As the thirty-fifth year of our publication is now closing upon us, it is time to announce to our readers what are our prospects and designs for another year. With humble gratitude to the Sovereign Ruler of all events, we desire to record his goodness and mercy which have followed us all our days; and especially on this occasion would we render a tribute of praise and thanksgiving for his manifold favors to us in our connection with this periodical. With fear and trembling we commenced our editorial and publishing labors just as we were entering the prime and vigor of manhood, under very many discouraging circumstances, and in the face of most violent opposition, as the first, and for many years the only paper devoted to the Old School, or Primitive Baptist cause. Since we commenced our labors just one-half of the three score years and ten which are allotted to man have passed away, and in their rapid flight they have borne away by far the greater portion of those who were our companions and contemporaries at that time. A long list of the names of those who encouraged us in the beginning are now, alas! inscribed upon their tombstones, and their mortal remains now slumber with the silent dead; and why we are spared while so many have been called hence is only known to God; but whatever has been his purpose, we know that our unfeigned love and gratitude is due to him. But while we look around us in vain for those who were companions of our earlier days, to the praise of God be it acknowledged we are not left without true and faithful friends, and loving brethren who have never failed to show themselves in our most trying straits. Today we have a greater number of able and devoted brethren and sisters, scattered throughout all the states and territories of our wide spread country, ready to contribute able communications to fill up and enrich our columns, than we have ever before had at any one time. The violent opposition we have encountered from time to time from avowed enemies, and still more annoying from professed friends, has been more than balanced by the true friendship, fellowship and cooperation of thousands, the faces of many of whom we have never seen in the flesh.
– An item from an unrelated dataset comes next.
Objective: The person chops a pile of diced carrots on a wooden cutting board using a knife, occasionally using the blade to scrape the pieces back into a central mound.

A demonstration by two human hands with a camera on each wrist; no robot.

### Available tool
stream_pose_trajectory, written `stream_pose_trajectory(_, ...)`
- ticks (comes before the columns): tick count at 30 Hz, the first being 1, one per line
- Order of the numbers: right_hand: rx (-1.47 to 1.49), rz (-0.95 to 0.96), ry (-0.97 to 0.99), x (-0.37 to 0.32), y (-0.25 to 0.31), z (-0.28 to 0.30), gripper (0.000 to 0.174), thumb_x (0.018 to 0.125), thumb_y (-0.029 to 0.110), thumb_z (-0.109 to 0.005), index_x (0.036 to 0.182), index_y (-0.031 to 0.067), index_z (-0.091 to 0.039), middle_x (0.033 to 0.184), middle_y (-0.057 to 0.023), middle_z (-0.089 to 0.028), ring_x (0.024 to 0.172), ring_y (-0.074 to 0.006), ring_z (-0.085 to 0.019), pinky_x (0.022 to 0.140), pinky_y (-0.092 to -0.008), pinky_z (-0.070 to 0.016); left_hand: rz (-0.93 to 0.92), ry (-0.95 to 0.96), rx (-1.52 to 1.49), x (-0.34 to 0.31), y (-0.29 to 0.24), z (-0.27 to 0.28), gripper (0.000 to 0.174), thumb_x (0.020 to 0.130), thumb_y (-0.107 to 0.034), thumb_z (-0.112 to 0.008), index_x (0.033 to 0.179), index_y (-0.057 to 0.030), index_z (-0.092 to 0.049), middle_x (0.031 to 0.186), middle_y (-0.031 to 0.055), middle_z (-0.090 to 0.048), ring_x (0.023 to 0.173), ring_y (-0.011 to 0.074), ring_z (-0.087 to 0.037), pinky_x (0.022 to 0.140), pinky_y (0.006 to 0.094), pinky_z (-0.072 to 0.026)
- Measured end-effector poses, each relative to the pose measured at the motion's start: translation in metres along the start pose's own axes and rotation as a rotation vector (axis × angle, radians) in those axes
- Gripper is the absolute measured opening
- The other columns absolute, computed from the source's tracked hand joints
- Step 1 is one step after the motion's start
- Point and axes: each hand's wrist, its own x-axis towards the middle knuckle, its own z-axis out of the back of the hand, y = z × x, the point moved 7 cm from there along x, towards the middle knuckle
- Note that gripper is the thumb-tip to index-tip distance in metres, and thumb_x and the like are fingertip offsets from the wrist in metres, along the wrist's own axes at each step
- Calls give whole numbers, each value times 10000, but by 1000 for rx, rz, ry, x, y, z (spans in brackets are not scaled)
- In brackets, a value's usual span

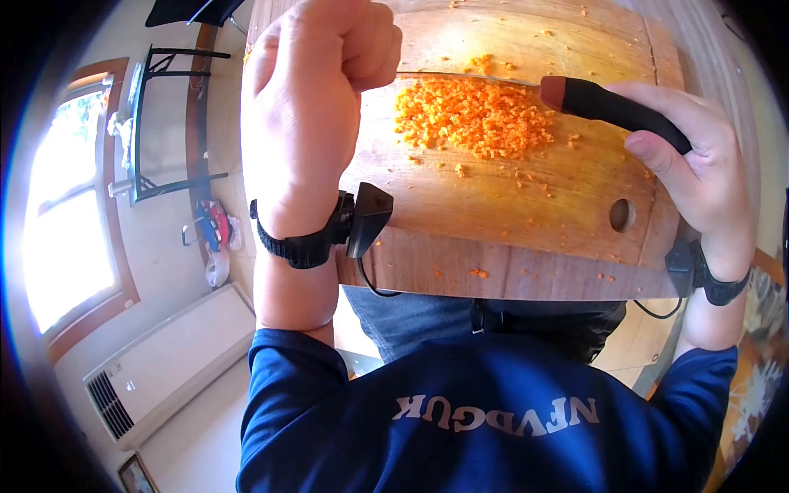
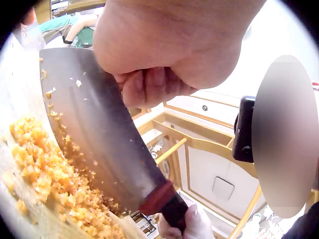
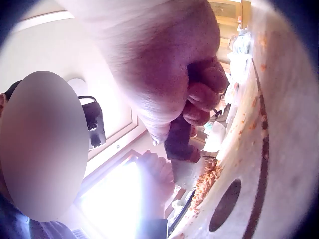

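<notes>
A knife [image 2: 99,119] is being gripped by the handle [image 1: 616,107] in the right hand [image 1: 711,168], its blade [image 2: 117,149] being met by the curled left hand [image 1: 316,103], whose hold cannot be told, as orange bits [image 1: 472,119] between them are apparently being minced, further chopping seemingly being called for.

- Head: high, facing down; widest view, board [image 1: 509,218] well below.
- Left wrist: close, low, facing across knife [image 2: 99,124] to right hand [image 2: 193,224].
- Right wrist: close, low, facing left hand [image 3: 158,174] and window [image 3: 112,199].
- Wrist views share knife, orange bits [image 2: 55,179].
</notes>
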Motion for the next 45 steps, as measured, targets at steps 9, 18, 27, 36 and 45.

The circulation of our paper was seriously restricted, and its continuance imperiled by the late dreadful scenes of carnage in which our country has been involved, but for the last two years the way has been opened for a circulation in the Southern States, and we are now constantly receiving accessions to our subscription list from all quarters.

In view of our increasing circulation, and the increasing demands for enlarged facilities for a general correspondence, extending to all parts of our country and the Canadas, we propose to add four pages to each number of the “Signs” for the next year, beginning with the first day of January next. The paper to be the same form and size as at present, each number to contain twelve instead of eight pages; without any addition to the subscription price, and the postage, being by weight, will be no more than now. Not more than one page will be occupied with standing advertisements.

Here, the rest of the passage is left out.